Cybernetics: An Uneasy Blending of People and Machines

 

Editor's Note: This article originally appeared in the Volume 6, Number 1, Spring 2000 issue of Dignity, the Center’s quarterly publication. Subscriptions to Dignitas are available to CBHD Members. To learn more about the benefits of becoming a member click here.

 

As we enter the third millennium, much attention is focusing on the tremendous advances in the area of genetics. Less well-known, but equally staggering and with serious implications, are developments in neuroscience, molecular engineering or "nanotechnology," and cybernetic technologies. Cybernetic technology facilitates a "blending" of human beings with machines. Such a blending occurs not only when parts of the body are replaced by mechanical devices, but also via direct connections between the human brain and silicon-based devices, such as computers. To the extent that we depend on some mechanical or artificial device (filled teeth, glasses or contact lenses, hearing aids, pacemakers, etc.) for our bodies to properly function, we are "cyborgs" or "cybernetic organisms"-combinations of humanity and technology. The new developments in cybertechnology, however, could usher in vastly expanded potentials for accessing information, for connecting and participating in virtual worlds of our own design, for redefining how we experience our world, and perhaps even for thinking itself.

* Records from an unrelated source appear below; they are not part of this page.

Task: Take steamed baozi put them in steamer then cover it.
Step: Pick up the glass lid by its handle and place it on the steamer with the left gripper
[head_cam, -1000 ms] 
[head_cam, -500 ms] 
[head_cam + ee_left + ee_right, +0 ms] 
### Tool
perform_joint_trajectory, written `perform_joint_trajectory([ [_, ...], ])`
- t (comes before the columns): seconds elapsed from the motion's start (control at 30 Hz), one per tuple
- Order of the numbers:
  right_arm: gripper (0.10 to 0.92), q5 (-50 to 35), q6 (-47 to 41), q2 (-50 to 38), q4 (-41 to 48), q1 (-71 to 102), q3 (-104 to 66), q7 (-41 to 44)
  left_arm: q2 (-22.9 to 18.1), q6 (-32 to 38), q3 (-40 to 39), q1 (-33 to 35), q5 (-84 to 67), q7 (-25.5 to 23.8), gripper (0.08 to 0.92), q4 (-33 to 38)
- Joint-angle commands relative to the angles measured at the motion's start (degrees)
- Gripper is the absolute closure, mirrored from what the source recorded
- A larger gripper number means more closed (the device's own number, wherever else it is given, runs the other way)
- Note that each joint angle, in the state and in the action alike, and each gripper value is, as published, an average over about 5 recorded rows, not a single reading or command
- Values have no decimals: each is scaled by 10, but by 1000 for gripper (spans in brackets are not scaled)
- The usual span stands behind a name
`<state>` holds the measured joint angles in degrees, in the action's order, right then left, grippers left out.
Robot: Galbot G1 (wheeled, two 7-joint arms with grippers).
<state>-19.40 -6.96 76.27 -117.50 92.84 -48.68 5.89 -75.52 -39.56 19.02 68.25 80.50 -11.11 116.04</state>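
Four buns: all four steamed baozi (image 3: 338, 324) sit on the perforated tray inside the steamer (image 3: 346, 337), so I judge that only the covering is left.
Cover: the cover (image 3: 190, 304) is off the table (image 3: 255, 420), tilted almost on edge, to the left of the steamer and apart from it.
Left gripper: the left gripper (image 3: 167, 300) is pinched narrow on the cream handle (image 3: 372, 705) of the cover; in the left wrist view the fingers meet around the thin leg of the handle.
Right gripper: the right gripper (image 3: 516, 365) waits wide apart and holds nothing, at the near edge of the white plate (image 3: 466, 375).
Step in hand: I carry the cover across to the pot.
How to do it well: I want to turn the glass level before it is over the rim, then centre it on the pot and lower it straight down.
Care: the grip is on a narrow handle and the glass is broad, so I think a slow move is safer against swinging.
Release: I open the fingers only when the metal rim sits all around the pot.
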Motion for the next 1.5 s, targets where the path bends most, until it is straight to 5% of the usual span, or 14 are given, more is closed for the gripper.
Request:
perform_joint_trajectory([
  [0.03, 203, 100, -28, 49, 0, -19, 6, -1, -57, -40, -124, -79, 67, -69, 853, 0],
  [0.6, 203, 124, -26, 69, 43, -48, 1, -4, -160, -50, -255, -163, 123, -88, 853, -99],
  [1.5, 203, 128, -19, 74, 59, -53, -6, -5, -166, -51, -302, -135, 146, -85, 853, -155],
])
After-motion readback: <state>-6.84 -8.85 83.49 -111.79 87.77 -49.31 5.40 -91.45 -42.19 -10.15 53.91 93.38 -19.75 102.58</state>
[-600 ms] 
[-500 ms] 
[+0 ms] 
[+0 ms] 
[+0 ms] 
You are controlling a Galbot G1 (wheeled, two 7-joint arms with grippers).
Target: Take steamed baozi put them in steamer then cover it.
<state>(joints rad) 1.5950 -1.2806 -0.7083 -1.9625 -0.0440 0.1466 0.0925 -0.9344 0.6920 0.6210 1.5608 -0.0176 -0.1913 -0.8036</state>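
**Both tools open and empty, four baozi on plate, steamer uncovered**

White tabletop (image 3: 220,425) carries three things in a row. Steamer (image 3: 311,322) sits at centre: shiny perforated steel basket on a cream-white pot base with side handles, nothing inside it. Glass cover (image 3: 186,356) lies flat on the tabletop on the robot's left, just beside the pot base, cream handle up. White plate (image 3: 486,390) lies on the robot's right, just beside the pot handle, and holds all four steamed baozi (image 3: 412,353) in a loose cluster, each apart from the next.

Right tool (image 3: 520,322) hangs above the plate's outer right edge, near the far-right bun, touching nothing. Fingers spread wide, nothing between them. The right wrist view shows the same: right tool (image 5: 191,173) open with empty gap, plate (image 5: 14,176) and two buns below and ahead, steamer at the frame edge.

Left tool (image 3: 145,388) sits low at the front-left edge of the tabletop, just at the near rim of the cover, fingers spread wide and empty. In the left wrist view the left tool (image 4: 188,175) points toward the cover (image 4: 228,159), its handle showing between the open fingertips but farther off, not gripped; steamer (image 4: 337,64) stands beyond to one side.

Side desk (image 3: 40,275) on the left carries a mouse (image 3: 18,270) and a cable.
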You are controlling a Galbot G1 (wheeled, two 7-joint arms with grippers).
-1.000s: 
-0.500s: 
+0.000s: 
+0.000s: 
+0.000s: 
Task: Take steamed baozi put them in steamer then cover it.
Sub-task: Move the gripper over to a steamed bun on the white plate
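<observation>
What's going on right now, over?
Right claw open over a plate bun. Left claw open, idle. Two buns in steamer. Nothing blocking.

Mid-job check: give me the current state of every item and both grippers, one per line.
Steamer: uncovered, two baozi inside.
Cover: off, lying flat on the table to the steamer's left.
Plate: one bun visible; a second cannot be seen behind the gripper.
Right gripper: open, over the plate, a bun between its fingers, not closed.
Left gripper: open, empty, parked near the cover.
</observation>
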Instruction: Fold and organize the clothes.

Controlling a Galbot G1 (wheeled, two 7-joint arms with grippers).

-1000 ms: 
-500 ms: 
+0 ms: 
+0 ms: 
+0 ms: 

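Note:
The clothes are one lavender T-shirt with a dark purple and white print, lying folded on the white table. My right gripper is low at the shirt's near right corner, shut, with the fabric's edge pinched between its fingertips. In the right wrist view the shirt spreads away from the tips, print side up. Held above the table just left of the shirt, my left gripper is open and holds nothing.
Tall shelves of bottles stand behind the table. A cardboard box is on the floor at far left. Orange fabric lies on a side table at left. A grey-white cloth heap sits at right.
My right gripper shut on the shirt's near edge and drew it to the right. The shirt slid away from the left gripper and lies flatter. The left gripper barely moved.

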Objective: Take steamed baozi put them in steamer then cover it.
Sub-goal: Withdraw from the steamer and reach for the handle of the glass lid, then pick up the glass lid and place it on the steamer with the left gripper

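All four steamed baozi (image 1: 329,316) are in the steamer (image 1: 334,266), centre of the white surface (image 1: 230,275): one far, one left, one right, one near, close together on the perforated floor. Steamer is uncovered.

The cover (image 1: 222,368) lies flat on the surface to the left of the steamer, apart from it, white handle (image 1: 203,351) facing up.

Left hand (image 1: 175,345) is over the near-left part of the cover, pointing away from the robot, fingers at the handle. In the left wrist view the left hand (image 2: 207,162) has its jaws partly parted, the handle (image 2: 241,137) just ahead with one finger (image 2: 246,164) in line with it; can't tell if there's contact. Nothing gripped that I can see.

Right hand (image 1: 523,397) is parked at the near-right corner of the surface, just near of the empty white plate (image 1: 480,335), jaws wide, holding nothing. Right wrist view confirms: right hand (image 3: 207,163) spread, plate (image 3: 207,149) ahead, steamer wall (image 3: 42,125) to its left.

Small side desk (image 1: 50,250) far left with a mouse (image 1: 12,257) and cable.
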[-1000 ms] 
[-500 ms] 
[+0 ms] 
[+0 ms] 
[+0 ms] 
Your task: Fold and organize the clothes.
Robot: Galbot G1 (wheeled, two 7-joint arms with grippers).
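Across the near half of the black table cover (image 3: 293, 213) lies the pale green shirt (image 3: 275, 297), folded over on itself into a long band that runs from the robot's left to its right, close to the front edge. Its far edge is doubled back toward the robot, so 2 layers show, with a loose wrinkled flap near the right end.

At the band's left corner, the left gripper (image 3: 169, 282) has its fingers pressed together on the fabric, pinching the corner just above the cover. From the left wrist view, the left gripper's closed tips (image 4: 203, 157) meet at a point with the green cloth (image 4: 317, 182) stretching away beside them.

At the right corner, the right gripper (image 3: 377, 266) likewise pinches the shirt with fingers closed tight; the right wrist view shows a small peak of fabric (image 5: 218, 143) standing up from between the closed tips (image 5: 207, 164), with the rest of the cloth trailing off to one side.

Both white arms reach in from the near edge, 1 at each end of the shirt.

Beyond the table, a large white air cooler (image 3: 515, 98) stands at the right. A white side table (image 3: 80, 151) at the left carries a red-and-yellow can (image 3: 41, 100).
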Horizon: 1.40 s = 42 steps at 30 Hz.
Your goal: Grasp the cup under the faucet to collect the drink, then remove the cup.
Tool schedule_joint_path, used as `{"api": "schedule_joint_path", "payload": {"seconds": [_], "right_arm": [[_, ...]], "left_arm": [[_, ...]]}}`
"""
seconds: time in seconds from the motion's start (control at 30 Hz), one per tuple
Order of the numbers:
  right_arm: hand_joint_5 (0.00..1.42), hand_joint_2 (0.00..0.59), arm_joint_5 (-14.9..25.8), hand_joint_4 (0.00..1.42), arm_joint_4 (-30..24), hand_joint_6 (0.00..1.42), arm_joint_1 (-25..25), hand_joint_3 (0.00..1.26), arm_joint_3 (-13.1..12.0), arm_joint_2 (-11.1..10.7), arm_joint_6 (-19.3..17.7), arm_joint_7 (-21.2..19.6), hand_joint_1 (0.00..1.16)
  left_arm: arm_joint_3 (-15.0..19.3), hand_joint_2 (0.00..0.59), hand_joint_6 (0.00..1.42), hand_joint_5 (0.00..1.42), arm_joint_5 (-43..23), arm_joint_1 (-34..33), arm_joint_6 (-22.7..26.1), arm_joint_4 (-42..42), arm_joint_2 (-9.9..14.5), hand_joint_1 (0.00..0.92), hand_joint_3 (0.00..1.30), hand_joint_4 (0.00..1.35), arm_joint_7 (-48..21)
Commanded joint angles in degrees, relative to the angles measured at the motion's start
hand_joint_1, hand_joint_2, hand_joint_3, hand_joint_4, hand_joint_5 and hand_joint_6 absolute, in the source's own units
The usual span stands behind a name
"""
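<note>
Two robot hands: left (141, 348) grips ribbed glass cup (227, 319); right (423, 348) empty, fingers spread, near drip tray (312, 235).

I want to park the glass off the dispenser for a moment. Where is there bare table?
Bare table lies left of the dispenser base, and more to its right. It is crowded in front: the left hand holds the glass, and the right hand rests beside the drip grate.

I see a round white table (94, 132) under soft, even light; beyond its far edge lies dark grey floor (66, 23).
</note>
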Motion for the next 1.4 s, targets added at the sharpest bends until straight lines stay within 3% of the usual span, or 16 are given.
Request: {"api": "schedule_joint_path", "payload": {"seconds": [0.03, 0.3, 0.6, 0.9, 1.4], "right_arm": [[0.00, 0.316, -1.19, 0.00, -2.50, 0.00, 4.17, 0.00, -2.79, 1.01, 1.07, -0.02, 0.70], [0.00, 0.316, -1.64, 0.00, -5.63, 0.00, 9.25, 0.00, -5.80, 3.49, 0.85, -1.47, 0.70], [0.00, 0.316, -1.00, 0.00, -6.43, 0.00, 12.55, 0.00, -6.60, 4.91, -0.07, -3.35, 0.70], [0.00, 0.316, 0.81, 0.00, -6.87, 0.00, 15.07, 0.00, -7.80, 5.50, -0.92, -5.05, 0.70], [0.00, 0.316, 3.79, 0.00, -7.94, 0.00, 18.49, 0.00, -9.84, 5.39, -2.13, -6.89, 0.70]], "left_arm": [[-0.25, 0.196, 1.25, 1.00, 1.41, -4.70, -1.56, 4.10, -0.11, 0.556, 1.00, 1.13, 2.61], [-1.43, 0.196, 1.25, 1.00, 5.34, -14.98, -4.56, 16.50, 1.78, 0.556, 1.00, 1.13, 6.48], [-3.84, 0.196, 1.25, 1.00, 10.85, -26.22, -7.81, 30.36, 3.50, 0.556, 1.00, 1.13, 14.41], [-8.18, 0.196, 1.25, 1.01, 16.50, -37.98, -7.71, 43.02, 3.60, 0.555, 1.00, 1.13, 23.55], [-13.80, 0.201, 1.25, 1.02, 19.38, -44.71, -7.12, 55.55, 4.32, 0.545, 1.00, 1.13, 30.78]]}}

Recent advances highlight the magnitude and rapidity of developments in the field of cybernetics. During the last decade, investigators at the Max Planck Institute for Biological Cybernetics in Tubingen, Germany have been successfully growing connections between the neurons of several different species of animals using transistors to allow two-way communication through the silicon-neuronal junction. In 1997, researchers at the University of Tokyo attached a microprocessor to the motor neurons of a cockroach-enabling the researchers to control the movements of the insect against its will. In 1999, scientists at MCP Hahnemann School of Medicine and Duke University collaborated to produce a rat with electrodes implanted in its brain which allowed the rat to open a door merely by thinking about it. Also in 1999, members of the Department of Molecular and Cell Biology at the University of California-Berkeley were able to measure the neuronal activity of 177 cells in a portion of a cat's brain and, by processing these signals, to recreate images of what the cat was seeing at the moment.

In January of 2000, the Dobelle Institute reported successfully using neural implants to help a blind man perceive images for the first time. Researchers at Emory University in Atlanta, Georgia reported that two patients with "locked-in syndrome," a state in which the brain is conscious but cannot produce any movement of the body, had been enabled to communicate with the "outside world." In these patients, neurons were grown into brain implants (electrodes), thereby enabling the patients to use their minds to control a cursor on a computer screen.

It is speculated that brain chips or implants will soon be available for use by the non-disabled as well, providing direct access to the Internet and other electronic databases. Such devices are attractive in that they would provide easy access to an incredible volume of information, allowing anyone to be an "expert" in any number of areas. Financial monitoring and trading of commodities would become more instantaneous, and some have speculated that to stay competitive in the near future, businesspersons will have to "get connected."

Is such re-wiring of the brain in our best interests? Indeed, access to information might be made easier, but people will still require the skills for analyzing and sorting out vast amounts of data. It is important to recognize also that access to information does not necessarily impart wisdom in how to use that information. A myriad of questions arise: To what degree does such connectedness erode our privacy? How much of our thought processes might be read by others, especially those who would love access to our minds (e.g. merchants, the government)? Indeed, how will we be able to filter out images and instructions that we do not desire? What will be the effect of electronic viruses on our minds? How will the presence of these new connections alter our ways of thinking and thus, in essence, our very selves? Will not the temptation of living in virtual worlds be too strong for many to withstand, leading some to mental addictions (of which pornography is an obvious example)? Do we not risk the development of two classes of people: those cybernetically augmented and those who are not? Is this Faustian offer for knowledge and power too costly in terms of our humanness?

The potential to assist those with severe disabilities is remarkable and wonderful. However, as with genetic manipulation, we must ask the question: Is there an ethical difference between the repair and/or restoration of lost function and the augmentation of "normal" capabilities? Even if there is a difference, can solid arguments be put forth which justly limit such technologies for the purposes of treatment only? Further, can we even make clear distinctions between what constitutes treatment of a disease or disability and what is "simply" self-improvement? And if some improvement is appropriate, what distinguishes legitimate improvement from manipulative alterations of people for sinister or even benign purposes? These are critical questions to which we must prepare ourselves now to answer. The consequences are too far reaching for us to address this issue merely in a reactive fashion.